The RBI has taken the first step towards stabilizing inflation by formally adopting IT as India’s monetary policy framework. A lot more remains to be done in order for RBI to actually become an inflation-targeting central bank. Equipped with the IT mandate, the RBI needs to focus its efforts on strengthening monetary policy transmission (MPT) and putting in place a comprehensive operating procedure. Unless financial market reforms are undertaken to strengthen MPT, small rate changes will not have any effect on aggregate demand and hence inflation. The RBI should consider bigger changes in the interest rate. Small rate changes of 25 or 50 basis points work well in IT countries that have strong MPT. One basis point is one-hundredth of a percentage point.
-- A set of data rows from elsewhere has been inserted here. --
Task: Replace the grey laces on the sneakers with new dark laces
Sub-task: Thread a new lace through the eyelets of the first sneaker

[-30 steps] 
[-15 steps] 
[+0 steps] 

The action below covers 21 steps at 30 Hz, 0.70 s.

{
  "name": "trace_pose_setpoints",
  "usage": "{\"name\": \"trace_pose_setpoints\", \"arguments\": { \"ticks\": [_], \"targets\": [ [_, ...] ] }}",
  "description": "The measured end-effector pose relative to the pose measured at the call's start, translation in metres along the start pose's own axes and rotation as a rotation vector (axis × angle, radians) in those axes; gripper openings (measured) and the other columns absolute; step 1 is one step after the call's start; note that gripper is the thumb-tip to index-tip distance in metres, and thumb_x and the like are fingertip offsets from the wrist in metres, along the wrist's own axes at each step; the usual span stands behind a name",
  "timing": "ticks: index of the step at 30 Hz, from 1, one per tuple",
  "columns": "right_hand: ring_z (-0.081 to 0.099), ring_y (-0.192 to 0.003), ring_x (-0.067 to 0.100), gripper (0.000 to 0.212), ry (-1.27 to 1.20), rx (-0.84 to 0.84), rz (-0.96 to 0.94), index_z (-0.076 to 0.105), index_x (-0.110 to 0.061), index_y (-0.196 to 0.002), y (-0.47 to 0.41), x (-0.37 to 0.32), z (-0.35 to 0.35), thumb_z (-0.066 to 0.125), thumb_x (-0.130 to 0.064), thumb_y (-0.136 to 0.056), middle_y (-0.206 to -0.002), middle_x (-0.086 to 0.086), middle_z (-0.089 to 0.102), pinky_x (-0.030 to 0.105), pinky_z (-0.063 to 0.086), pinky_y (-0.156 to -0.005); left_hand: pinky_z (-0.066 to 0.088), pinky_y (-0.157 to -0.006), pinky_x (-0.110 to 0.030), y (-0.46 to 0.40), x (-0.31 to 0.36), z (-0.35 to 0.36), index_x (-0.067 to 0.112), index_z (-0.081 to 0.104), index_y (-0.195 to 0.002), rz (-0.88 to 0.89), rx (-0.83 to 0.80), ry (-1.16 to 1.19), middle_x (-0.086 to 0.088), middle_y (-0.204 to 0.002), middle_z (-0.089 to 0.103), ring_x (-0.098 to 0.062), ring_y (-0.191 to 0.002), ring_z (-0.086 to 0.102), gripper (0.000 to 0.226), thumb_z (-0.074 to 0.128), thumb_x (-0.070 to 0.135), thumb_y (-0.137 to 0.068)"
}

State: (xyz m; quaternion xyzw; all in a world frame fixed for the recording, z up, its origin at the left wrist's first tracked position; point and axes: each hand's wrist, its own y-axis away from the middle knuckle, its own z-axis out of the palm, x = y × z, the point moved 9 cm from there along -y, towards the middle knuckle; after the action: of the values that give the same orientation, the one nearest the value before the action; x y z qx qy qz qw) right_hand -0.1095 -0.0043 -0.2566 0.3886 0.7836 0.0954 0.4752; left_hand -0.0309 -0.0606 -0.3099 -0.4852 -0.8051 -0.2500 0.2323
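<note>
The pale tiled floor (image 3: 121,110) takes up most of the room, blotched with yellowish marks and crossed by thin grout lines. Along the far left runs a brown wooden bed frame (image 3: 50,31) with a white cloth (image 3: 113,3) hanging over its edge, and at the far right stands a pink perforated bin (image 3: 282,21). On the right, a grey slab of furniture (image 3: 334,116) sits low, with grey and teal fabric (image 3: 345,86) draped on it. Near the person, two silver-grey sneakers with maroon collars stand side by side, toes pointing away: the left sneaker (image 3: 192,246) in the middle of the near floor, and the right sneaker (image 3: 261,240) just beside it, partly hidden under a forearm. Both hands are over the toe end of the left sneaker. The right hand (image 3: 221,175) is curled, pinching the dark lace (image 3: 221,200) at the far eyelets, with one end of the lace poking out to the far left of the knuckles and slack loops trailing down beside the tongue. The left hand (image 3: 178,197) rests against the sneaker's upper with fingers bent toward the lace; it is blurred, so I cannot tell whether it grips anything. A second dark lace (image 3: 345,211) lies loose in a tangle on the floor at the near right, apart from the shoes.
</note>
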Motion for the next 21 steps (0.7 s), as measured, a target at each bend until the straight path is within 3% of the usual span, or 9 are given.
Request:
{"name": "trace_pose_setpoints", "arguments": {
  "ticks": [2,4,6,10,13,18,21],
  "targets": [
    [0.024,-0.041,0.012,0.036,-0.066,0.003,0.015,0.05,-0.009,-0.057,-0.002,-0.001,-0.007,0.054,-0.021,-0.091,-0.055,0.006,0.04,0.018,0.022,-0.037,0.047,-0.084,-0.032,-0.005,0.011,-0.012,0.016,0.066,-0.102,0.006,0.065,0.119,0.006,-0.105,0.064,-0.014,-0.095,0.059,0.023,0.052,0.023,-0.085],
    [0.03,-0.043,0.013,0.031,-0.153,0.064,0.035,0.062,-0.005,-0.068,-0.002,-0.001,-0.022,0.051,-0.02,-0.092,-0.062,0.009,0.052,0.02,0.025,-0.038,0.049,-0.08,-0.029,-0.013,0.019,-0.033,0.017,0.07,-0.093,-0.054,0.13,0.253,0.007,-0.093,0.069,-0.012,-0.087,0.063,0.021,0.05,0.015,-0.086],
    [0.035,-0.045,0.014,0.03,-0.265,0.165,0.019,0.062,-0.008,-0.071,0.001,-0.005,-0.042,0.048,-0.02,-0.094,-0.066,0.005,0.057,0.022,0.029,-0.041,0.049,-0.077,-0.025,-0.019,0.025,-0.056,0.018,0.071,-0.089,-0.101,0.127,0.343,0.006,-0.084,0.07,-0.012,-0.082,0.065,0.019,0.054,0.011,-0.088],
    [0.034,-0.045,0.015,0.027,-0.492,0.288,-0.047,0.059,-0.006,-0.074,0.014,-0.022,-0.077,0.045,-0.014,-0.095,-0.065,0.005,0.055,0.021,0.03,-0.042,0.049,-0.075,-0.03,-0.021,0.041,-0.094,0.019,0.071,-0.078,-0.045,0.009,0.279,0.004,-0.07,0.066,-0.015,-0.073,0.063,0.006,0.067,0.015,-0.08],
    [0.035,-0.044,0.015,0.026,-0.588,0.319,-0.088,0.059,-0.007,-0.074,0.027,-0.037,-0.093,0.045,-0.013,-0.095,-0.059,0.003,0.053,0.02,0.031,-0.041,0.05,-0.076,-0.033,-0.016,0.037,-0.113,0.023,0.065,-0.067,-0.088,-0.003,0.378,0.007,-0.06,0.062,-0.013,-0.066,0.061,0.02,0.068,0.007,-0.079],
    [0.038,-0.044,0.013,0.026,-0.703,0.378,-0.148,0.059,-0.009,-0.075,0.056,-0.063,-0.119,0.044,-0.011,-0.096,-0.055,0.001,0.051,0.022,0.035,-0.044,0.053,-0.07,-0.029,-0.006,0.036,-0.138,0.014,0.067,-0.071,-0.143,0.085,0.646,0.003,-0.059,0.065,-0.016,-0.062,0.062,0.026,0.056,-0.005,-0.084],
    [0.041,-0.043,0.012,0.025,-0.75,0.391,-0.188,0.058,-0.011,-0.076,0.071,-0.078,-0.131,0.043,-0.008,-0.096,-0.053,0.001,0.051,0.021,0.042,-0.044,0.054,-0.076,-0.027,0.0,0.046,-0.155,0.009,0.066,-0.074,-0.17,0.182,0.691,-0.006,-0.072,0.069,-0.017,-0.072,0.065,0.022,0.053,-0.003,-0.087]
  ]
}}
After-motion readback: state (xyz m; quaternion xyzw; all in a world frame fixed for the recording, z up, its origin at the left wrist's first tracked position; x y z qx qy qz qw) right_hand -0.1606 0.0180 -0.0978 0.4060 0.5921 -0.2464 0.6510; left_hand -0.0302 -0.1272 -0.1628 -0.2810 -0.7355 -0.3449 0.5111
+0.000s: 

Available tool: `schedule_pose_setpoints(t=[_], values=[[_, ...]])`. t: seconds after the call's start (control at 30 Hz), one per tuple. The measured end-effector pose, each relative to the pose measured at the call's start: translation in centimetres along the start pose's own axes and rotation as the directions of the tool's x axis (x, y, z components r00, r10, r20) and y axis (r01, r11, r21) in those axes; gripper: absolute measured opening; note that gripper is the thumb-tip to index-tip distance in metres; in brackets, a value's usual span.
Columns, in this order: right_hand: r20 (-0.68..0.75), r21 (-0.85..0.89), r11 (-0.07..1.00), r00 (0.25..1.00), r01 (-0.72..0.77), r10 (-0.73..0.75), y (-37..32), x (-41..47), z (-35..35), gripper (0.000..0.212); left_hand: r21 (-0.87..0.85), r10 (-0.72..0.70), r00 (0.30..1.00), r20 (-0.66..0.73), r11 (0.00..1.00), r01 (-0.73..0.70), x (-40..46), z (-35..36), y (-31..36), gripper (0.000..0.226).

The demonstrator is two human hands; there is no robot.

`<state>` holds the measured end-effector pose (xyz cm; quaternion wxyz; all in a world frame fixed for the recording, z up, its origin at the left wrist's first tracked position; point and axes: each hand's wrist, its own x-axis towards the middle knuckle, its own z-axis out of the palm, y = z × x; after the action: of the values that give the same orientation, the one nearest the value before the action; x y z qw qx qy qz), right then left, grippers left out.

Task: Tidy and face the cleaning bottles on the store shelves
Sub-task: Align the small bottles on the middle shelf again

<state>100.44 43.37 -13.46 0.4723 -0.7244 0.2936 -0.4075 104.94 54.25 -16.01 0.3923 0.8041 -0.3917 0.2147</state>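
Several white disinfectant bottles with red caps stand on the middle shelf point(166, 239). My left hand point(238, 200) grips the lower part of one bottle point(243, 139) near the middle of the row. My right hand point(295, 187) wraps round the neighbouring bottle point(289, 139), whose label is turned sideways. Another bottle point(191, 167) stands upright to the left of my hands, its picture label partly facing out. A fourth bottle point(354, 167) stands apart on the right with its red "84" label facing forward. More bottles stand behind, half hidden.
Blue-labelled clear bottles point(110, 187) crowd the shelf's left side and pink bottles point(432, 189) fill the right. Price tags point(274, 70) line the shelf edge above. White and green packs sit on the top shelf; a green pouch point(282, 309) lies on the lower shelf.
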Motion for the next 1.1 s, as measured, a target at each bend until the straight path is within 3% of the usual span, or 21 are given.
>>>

The RBI needs to build internal technical capacity to forecast inflation using sophisticated econometric models, improve the quality of publicly available macroeconomic data, publish its forecasts of inflation and related macroeconomic indicators at regular intervals, systematically track the private sector’s inflation expectations, form the monetary policy committee (MPC) that will decide the interest rate, and furnish the MPC with necessary information, including data, and models used to forecast inflation.
IT is a whole new regime in monetary policymaking in India. The policy focus should now be on understanding how the new regime works and how this framework can be used to deliver low and stable inflation on a sustainable basis.